Well we seem to be at odds about what we're talking about. I, and so many others here, are talking about the result and you seem to be talking about intentions. I can post a link (I thought I already did) that is about the results; death panels (I like that name) are real and though he won't use the name democratic candidate Howard Dean agrees. Sarah Palin, this probably reals burns your ass, has been verified as a truth teller. Now do you want to talk about intentions or reality. Remember what the road to hell is paved with. Just because you are a utilitarian doesn't mean that you can ignore the results.
Here it is from a different source
http://www.washingtontimes.com/blog/...lth-care-rati/
Former Vermont governor and Democratic National Committee Chairman Howard Dean has had plenty of good things to say about Obamacare, but he does not believe an independent board that can determine health-care cost rates and services — dubbed a “death panel” by its most vociferous detractors — will work as intended.
The Independent Payment Advisory Board (IPAB) — “essentially a health-care rationing body,” Mr. Dean writes — has “no possibility” of working to curb health care costs and “will almost certainly make the system more bureaucratic and therefore drive up administrative costs.”
“By setting doctor reimbursement rates for Medicare and determining which procedures and drugs will be covered and at what price,
the IPAB will be able to stop certain treatments its members do not favor by simply setting rates to levels where no doctor or hospital will perform them,” Mr. Dean writes
in a piece in the Wall Street Journal.
There does have to be control of costs in our health-care system, Mr. Dean writes,
but rate setting “has a 40-year track record of failure.”

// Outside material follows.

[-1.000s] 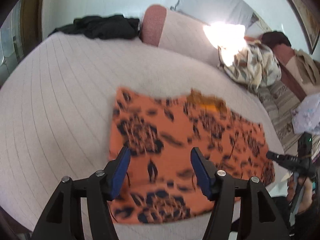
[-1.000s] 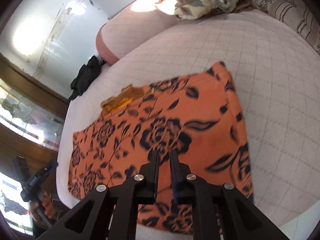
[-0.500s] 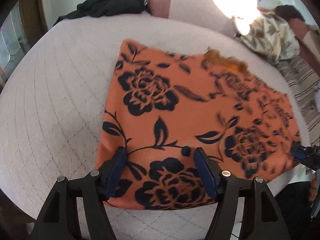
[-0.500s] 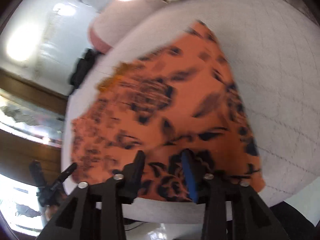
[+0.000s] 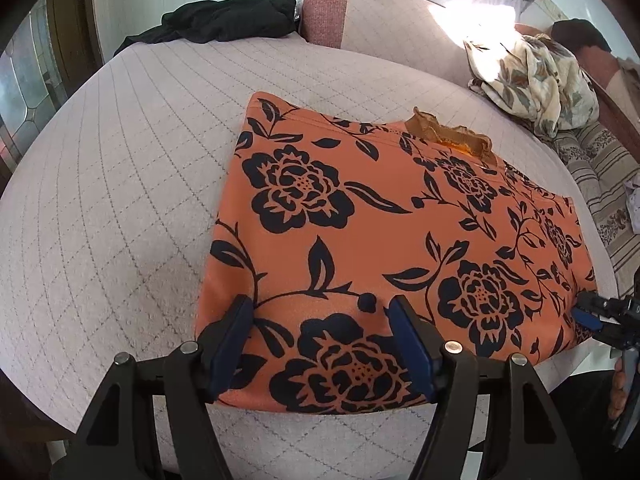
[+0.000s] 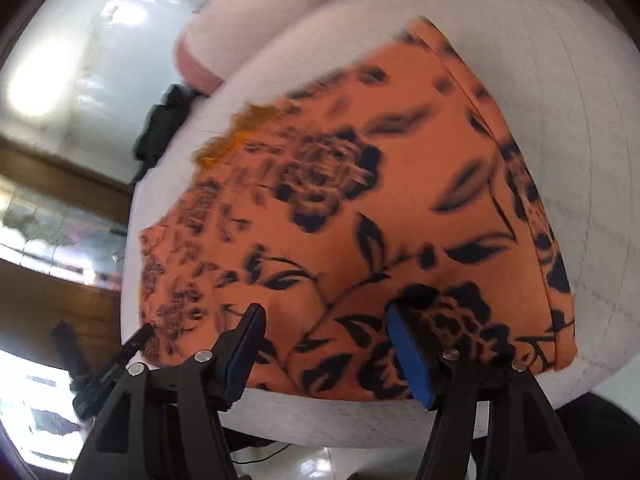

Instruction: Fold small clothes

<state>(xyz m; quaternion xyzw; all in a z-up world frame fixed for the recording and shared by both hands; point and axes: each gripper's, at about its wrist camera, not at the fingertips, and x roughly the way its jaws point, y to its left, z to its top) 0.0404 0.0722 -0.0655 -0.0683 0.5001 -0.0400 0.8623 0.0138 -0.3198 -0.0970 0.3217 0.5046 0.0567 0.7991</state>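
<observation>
**Soft floral garment to be taken at its near hem**

Where the orange garment with black flower print (image 5: 384,248) lies, spread flat on the quilted pale bed cover (image 5: 120,200) with its hem along the near edge, it is judged light, limp and likely to sag or slide when lifted. A hold at the two near corners is judged best. The left gripper (image 5: 320,340) is spread over the near left corner, nothing pinched. The right gripper (image 6: 324,354) is seen opening above the near right hem, fabric below but not clamped. A frilled mustard trim (image 5: 448,136) shows at the far edge.
</observation>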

“What ends up happening in these schemes (which many states including my home state of Vermont have implemented with virtually no long-term effect on costs) is that patients and physicians get aggravated
because bureaucrats in either the private or public sector are making medical decisions without knowing the patients,” he writes. “Most important, once again, these kinds of schemes do not control costs. The medical system simply becomes more bureaucratic.”
He does write that President Obama’s health-care overhaul could eliminate duplicative services, and that health-care benefit exchanges will provide patients with competitive plan options.
But Mr. Dean writes that in order to have a secure future, the country has to move away from fee-for-service medicine, “which is all about incentives to spend more, and has no incentives in the system to keep patients healthy. The IPAB has no possibility of helping to solve this major problem and will almost certainly make the system more bureaucratic and therefore drive up administrative costs.”
The IPAB was labeled a “death panel” by Republicans in the run-up to the 2010 midterm elections; among its most prominent critics was former Alaska Gov. Sarah Palin.
On the campaign trail last year, Rep. Paul Ryan, the GOP’s vice presidential nominee, said that with the board, Mr. Obama “puts a board of 15 unelected, unaccountable bureaucrats in charge of Medicare, who are required to cut Medicare in ways that will lead to denied care for current seniors.”
PolitiFact rated the claim “mostly false,” but Mr. Dean has provided some high-profile bipartisan opposition to the board.
“The IPAB will cause frustration to providers and patients alike, and it will fail to control costs,” Mr. Dean wrote. “When, and if, the atmosphere on Capitol Hill improves and leadership becomes interested again in addressing real problems instead of posturing, getting rid of the IPAB is something Democrats and Republicans ought to agree on.”
Read more:
http://www.washingtontimes.com/blog/...#ixzz2baw43IUN
I want more than a link. I want to see your intellect on display.